* **Exercise aim**
The response must match the data below exactly, line for line.

* **Material provided**
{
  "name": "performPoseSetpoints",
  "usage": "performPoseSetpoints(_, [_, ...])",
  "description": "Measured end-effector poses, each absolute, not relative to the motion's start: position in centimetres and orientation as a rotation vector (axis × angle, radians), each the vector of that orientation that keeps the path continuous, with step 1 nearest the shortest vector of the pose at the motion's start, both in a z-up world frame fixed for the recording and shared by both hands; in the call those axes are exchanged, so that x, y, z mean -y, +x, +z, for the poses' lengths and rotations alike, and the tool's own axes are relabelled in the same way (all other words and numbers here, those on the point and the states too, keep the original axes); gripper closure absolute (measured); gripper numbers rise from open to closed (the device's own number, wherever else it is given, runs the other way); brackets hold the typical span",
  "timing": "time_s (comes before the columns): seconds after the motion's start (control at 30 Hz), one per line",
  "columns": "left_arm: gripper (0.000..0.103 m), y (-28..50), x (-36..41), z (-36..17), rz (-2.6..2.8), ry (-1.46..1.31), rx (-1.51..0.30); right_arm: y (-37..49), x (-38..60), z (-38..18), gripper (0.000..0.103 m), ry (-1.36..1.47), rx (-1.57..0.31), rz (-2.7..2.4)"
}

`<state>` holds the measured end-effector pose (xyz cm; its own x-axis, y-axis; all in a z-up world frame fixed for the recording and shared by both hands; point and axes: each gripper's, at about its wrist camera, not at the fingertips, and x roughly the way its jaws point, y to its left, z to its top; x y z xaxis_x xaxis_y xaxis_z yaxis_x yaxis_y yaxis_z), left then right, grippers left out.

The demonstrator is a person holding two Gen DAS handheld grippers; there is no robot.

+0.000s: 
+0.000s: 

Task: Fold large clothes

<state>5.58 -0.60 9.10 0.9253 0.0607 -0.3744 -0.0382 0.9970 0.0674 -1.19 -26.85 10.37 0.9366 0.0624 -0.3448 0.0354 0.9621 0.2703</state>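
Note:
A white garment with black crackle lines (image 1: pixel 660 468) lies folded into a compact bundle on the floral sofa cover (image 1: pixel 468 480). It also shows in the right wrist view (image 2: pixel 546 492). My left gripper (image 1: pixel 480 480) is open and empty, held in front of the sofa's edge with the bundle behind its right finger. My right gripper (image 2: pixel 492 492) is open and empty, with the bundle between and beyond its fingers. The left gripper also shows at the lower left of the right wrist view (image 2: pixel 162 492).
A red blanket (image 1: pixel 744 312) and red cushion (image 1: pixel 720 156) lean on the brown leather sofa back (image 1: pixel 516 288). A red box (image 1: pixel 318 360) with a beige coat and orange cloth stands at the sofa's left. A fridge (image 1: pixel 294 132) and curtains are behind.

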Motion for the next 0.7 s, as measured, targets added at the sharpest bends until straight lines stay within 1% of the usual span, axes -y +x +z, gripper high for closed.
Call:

* **Task output**
{
  "name": "performPoseSetpoints",
  "usage": "performPoseSetpoints(_, [_, ...])",
  "description": "Measured end-effector poses, each absolute, not relative to the motion's start: position in centimetres and orientation as a rotation vector (axis × angle, radians), each the vector of that orientation that keeps the path continuous, with step 1 nearest the shortest vector of the pose at the motion's start, both in a z-up world frame fixed for the recording and shared by both hands; in the call those axes are exchanged, so that x, y, z mean -y, +x, +z, for the poses' lengths and rotations alike, and the tool's own axes are relabelled in the same way (all other words and numbers here, those on the point and the states too, keep the original axes); gripper closure absolute (measured); gripper numbers rise from open to closed (the device's own number, wherever else it is given, runs the other way); brackets hold the typical span",
  "timing": "time_s (comes before the columns): seconds after the motion's start (control at 30 Hz), one per line",
  "columns": "left_arm: gripper (0.000..0.103 m), y (-28..50), x (-36..41), z (-36..17), rz (-2.6..2.8), ry (-1.46..1.31), rx (-1.51..0.30); right_arm: y (-37..49), x (-38..60), z (-38..18), gripper (0.000..0.103 m), ry (-1.36..1.47), rx (-1.57..0.31), rz (-2.7..2.4)"
}

`<state>` holds the measured end-effector pose (xyz cm; its own x-axis, y-axis; all in a z-up world frame fixed for the recording and shared by both hands; point and axes: each gripper's, at about its wrist camera, not at the fingertips, and x roughly the way its jaws point, y to its left, z to its top; x y z xaxis_x xaxis_y xaxis_z yaxis_x yaxis_y yaxis_z), left then right, grippers left out.

The demonstrator is a person holding two Gen DAS handheld grippers; there is no robot.

+0.000s: 
+0.000s: 

Task: Fold large clothes

<state>5.58 -0.60 9.10 0.9253 0.0607 -0.3744 -0.0382 0.9970 0.0674 -1.19 -26.85 10.37 0.9366 0.0624 -0.3448 0.0354 0.9621 0.2703</state>
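Note:
A white garment with black crackle lines (image 1: pixel 660 468) lies folded into a compact bundle on the floral sofa cover (image 1: pixel 468 480). It also shows in the right wrist view (image 2: pixel 546 492). My left gripper (image 1: pixel 480 480) is open and empty, held in front of the sofa's edge with the bundle behind its right finger. My right gripper (image 2: pixel 492 492) is open and empty, with the bundle between and beyond its fingers. The left gripper also shows at the lower left of the right wrist view (image 2: pixel 162 492).
A red blanket (image 1: pixel 744 312) and red cushion (image 1: pixel 720 156) lean on the brown leather sofa back (image 1: pixel 516 288). A red box (image 1: pixel 318 360) with a beige coat and orange cloth stands at the sofa's left. A fridge (image 1: pixel 294 132) and curtains are behind.
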
Motion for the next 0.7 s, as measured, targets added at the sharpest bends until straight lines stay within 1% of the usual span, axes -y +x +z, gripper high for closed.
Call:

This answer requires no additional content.